REDAZIONE, 10 FEB – L’idea della guerra è molto antica. E’ il Kenya a darcene testimonianza grazie ai rinvenimenti di un massacro di gruppo datato almeno 10 mila anni fa. Trattasi quindi di Preistoria: fu un vero e proprio massacro organizzato nei pressi di Nataruk, vicino al lago Turkana. 27 gli scheletri rinvenuti e numerosi i reperti che dimostrerebbero come un gruppo di persone (tra cui donne e bambini) sia stato catturato e massacrato a colpi di frecce e pietre.
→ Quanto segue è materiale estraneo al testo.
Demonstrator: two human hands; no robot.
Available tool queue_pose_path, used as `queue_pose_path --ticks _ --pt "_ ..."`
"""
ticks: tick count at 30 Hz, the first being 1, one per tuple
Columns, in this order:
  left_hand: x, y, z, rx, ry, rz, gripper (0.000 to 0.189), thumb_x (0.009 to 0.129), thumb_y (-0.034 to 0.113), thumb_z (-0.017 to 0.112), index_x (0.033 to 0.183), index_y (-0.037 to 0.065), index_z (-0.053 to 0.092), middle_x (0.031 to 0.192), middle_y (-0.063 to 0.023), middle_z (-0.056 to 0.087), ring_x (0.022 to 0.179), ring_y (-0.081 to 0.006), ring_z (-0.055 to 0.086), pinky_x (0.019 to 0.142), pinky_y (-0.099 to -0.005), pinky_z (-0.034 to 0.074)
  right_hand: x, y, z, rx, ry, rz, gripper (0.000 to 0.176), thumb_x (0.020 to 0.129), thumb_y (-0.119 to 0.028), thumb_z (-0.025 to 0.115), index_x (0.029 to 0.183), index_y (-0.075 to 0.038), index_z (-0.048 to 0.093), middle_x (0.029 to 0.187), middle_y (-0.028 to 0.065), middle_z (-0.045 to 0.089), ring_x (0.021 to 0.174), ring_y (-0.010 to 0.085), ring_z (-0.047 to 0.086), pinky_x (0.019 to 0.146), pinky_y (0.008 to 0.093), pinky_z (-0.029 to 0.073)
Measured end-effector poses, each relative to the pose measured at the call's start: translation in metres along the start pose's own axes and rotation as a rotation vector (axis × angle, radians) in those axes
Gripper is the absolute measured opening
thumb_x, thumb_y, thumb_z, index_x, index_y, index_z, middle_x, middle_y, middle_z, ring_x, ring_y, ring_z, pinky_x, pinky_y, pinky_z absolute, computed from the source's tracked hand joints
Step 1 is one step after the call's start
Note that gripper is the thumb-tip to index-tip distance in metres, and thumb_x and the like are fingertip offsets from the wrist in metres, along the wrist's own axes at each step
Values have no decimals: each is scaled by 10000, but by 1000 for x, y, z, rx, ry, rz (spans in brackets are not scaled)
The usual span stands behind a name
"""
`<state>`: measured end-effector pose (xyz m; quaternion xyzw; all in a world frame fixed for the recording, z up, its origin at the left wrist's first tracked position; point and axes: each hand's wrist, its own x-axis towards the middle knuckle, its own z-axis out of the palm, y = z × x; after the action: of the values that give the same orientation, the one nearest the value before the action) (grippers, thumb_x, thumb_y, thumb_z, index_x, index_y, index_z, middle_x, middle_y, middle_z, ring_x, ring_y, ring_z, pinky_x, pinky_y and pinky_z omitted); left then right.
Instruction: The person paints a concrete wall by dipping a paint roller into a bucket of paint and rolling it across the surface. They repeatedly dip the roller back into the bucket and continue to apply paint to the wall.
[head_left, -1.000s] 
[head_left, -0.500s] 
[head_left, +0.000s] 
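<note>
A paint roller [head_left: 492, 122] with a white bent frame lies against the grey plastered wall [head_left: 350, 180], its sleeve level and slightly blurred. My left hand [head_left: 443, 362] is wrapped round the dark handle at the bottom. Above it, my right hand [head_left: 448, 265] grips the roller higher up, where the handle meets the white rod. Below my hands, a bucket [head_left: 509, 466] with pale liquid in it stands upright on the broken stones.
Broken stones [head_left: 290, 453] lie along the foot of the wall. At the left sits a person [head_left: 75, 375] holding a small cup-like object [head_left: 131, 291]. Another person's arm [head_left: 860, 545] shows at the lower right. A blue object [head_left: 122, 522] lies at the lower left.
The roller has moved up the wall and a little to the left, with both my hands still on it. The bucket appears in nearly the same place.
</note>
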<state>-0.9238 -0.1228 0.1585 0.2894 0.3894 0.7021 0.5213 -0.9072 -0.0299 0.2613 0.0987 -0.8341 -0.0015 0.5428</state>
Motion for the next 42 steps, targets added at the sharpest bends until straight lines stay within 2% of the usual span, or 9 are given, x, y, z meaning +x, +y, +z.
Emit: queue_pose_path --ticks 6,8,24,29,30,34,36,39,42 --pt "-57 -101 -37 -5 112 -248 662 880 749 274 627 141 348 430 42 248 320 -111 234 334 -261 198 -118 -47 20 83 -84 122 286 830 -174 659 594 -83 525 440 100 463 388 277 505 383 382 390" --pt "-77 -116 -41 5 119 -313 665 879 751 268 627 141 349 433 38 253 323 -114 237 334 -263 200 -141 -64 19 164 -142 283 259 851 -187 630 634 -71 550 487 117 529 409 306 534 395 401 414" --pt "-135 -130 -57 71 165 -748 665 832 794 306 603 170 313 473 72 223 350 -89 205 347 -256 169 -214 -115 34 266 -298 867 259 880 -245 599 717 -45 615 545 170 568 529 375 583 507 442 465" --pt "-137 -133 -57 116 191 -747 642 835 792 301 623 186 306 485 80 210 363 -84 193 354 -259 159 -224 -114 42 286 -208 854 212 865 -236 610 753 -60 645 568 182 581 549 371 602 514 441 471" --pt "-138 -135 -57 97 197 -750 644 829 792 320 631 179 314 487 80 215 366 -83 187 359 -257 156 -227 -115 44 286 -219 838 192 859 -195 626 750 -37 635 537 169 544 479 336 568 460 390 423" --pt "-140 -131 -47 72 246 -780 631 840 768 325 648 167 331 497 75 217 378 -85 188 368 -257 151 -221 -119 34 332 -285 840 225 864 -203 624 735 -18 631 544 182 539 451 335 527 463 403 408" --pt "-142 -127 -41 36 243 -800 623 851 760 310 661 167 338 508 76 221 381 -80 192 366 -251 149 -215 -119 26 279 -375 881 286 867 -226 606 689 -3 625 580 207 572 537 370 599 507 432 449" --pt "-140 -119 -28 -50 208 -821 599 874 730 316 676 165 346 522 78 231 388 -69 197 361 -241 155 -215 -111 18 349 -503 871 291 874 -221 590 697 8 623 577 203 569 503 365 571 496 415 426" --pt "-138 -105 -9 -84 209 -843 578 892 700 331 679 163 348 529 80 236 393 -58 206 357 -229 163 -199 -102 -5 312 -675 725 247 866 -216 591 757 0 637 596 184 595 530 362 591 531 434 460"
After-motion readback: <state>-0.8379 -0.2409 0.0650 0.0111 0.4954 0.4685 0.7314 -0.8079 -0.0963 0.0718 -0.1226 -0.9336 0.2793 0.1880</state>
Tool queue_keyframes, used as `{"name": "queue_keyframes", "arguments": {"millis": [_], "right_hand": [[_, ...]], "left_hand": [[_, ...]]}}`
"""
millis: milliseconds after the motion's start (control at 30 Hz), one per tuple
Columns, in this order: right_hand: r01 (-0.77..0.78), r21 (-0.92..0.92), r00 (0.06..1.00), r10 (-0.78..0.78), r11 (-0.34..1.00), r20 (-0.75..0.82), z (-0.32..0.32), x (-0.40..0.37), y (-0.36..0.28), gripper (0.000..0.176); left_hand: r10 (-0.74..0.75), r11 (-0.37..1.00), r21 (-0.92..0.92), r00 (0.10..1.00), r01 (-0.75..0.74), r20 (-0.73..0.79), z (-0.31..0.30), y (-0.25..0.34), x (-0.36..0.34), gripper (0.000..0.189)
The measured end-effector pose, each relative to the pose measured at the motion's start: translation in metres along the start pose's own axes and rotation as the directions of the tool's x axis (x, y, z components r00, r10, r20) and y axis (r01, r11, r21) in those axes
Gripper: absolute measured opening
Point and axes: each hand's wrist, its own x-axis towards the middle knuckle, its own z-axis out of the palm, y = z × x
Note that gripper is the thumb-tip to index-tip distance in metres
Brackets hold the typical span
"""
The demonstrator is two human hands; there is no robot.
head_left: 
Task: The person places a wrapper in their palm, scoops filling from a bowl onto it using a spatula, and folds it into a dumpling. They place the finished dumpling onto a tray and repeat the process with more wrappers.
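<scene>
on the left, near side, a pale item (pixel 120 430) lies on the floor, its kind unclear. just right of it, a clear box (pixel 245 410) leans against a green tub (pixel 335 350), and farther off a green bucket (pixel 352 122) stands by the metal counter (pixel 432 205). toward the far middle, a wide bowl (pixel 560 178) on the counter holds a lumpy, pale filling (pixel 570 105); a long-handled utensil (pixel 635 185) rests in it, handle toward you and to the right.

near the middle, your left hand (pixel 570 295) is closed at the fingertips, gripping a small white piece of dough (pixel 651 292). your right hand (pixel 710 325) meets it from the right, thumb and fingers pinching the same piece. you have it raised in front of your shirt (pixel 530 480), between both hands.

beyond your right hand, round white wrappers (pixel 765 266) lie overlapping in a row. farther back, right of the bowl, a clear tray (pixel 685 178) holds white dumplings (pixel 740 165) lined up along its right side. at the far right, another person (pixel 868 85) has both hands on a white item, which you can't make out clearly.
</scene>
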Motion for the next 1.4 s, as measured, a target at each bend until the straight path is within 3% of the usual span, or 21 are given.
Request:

Secondo i ricercatori questa è la prova più antica dei conflitti umani, che la guerra prese forma prima ancora che le popolazioni preistoriche si venissero ad organizzare in comunità stanziali con gli uomini cacciatori-raccoglitori visto che nei dintorni di Nataruk vi era diverse risorse disponibili per la sopravvivenza. Questa scoperta è altresì importante in quanto l’unica che è possibile datare storicamente.
Dei 27 scheletri ritrovati, 12 erano pressoché completi mentre gli altri erano un ammasso di ossa. Fra i meglio conservati è stato possibile stabilire il tipo di morte: decisamente violenta con forti traumi alla testa, ferite al collo e torace inferte con frecce e punte di pietra, alcune ancora conficcate nelle ossa. La posizione delle mani di alcuni scheletri fa intendere che le vittime fossero state legate prima delle torture. Le analisi al carbonio sui vari reperti tra i quali diverse conchiglie hanno permesso la datazione di tale massacro tra 9.500 e 10.500 anni fa, all’inizio dell’era geologica dell’Olocene.
Probabilmente si scatenò una sorta di “guerra fra clan” per i beni di sostentamento prodotti dalla natura su un terreno ai tempi ancora molto fertile sulle rive di una laguna (oggi semi desertica i cui sedimenti però ne hanno permesso la conservazione sino ad oggi).